* [HOW TO COMPLETE THIS TASK] Identify the lines in the data below that contain "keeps" and give only how many there are.

Items listed in a dataset
************

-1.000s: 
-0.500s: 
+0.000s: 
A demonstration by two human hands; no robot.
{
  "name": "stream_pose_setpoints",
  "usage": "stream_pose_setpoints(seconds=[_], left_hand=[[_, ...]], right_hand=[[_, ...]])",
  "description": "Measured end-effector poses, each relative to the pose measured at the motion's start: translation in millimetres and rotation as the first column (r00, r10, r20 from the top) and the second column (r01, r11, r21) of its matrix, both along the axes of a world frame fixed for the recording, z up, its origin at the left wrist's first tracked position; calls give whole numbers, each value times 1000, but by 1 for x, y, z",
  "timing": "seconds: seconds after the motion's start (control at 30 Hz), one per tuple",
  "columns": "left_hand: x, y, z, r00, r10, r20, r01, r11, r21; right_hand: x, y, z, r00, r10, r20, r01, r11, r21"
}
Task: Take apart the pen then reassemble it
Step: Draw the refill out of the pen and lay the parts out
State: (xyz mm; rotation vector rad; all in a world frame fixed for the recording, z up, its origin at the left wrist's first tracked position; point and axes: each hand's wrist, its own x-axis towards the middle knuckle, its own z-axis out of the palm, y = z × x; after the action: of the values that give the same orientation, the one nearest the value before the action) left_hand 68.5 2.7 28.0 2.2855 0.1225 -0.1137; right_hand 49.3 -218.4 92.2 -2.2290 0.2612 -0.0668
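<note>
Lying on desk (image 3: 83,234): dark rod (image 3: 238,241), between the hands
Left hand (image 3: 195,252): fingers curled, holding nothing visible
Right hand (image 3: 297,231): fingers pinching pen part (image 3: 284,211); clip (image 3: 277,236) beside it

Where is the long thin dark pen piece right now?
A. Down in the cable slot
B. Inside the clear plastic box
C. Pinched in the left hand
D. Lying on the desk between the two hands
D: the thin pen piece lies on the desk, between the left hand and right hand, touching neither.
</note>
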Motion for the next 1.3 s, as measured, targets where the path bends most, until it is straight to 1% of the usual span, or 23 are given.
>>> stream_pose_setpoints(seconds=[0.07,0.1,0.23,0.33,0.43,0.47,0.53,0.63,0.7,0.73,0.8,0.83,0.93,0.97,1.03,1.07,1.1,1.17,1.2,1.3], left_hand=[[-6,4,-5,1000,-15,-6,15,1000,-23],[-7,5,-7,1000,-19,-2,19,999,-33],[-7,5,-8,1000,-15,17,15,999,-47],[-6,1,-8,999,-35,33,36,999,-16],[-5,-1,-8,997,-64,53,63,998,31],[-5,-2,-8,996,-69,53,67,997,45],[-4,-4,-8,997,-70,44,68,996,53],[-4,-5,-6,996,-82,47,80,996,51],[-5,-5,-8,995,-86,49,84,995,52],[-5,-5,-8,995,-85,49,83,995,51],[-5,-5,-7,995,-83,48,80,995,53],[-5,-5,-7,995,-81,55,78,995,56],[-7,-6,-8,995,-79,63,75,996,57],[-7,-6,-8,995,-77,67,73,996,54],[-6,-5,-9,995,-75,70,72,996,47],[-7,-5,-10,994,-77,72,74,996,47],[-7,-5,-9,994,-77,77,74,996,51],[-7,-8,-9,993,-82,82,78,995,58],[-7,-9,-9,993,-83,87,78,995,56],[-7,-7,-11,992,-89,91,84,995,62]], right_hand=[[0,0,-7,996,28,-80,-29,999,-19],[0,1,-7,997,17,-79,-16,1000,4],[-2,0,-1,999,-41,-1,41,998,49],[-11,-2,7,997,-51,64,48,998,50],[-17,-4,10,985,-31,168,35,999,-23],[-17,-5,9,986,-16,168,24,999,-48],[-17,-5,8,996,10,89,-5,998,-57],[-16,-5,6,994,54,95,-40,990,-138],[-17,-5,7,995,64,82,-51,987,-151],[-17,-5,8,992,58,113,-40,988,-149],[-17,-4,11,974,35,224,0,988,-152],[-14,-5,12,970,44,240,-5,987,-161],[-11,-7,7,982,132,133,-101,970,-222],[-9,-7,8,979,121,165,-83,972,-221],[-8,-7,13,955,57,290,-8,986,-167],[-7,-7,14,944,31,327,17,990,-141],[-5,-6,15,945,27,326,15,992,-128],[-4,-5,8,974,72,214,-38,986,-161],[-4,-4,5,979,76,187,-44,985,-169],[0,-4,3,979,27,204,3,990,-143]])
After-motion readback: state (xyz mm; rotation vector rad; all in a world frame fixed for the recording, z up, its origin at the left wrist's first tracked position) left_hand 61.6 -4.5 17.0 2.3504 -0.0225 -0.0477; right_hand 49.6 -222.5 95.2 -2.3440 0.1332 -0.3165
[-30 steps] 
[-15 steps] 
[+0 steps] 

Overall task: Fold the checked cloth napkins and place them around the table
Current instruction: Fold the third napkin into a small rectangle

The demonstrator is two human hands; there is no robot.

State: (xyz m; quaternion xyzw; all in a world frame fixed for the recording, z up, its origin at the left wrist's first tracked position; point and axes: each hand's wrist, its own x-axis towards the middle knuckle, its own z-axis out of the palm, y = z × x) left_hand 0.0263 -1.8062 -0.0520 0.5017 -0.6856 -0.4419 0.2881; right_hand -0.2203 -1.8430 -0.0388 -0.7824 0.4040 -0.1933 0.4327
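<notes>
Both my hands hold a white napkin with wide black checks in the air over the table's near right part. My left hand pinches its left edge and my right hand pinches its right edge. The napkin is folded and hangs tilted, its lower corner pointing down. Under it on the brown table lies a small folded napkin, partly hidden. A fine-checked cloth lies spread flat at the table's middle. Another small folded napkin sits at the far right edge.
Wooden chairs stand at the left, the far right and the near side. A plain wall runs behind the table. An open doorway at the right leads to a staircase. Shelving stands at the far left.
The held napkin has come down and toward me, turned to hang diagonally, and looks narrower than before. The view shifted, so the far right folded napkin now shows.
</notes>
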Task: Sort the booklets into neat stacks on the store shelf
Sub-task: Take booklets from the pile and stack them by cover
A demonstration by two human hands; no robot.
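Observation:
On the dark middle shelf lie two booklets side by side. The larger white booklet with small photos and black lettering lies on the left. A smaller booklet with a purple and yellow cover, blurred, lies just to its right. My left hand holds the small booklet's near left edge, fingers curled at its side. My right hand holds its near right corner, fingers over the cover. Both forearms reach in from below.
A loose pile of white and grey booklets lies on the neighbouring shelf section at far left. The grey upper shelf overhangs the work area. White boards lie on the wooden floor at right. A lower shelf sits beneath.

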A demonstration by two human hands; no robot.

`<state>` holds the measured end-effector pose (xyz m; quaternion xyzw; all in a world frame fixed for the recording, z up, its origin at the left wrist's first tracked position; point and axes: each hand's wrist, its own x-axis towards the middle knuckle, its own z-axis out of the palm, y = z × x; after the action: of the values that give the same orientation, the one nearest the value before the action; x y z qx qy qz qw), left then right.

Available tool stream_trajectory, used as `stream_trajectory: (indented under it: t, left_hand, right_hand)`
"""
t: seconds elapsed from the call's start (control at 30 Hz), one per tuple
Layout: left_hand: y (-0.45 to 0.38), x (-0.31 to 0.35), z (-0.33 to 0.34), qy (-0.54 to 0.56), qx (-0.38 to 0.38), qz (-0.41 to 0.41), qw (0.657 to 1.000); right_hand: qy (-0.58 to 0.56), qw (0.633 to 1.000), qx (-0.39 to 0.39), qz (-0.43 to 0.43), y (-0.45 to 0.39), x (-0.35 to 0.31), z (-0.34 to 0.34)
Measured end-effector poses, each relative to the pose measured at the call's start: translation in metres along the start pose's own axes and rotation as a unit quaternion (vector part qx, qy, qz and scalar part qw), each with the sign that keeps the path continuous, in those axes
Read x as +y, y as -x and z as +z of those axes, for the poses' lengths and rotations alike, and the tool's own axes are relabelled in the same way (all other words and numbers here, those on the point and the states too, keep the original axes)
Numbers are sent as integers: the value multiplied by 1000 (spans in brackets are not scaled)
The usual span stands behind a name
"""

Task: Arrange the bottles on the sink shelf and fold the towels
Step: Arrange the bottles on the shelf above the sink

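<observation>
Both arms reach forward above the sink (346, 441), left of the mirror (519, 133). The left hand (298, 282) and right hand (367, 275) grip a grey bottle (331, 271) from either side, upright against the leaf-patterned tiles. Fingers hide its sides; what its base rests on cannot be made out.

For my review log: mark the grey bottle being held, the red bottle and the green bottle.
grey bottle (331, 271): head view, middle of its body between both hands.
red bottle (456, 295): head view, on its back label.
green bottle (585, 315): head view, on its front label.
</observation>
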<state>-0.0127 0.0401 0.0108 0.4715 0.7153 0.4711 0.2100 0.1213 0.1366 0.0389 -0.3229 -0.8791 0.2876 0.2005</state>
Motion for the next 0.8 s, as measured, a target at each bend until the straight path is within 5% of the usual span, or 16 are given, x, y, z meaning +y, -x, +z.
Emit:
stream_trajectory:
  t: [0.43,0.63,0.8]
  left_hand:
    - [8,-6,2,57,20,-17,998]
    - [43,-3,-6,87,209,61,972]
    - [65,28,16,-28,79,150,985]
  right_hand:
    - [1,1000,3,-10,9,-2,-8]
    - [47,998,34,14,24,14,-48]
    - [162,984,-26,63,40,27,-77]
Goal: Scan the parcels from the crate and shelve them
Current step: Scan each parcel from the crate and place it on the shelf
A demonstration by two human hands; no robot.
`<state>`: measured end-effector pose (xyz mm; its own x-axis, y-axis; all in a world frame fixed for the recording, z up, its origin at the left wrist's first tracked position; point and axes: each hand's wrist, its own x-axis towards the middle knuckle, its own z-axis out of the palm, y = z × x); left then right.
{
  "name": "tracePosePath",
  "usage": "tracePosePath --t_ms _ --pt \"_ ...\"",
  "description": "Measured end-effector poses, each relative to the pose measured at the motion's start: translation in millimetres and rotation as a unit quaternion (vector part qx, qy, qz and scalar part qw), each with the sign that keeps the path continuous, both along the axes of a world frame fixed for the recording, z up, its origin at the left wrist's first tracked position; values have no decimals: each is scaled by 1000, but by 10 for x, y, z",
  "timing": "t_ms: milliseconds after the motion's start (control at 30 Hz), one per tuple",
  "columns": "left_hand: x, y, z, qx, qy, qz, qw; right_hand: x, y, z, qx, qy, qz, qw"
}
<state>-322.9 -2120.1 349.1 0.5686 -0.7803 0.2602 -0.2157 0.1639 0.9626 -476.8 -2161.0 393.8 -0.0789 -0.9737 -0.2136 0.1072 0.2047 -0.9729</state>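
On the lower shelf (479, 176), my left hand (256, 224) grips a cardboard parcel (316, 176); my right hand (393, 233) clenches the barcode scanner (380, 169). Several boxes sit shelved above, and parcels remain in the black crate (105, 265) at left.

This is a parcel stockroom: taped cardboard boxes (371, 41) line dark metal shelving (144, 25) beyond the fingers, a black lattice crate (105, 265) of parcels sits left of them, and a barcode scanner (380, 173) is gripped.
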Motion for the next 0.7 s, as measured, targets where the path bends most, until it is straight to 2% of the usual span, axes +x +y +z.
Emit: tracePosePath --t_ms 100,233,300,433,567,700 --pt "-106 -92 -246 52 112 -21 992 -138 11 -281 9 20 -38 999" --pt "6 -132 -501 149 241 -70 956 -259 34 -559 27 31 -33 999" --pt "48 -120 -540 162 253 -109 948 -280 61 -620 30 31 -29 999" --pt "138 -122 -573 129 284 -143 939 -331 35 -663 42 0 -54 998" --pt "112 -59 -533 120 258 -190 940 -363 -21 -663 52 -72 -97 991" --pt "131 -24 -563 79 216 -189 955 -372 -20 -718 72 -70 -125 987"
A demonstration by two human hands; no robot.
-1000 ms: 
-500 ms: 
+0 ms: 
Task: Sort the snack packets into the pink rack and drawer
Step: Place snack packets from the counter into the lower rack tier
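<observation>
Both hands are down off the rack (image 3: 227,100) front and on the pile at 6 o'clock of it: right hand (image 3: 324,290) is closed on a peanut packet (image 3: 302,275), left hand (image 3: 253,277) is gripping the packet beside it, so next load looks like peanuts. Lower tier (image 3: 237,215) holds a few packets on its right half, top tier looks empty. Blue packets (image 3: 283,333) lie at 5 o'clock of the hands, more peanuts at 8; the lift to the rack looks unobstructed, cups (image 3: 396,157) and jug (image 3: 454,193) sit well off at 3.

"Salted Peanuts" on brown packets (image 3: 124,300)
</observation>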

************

* [YOUR SOLUTION] 2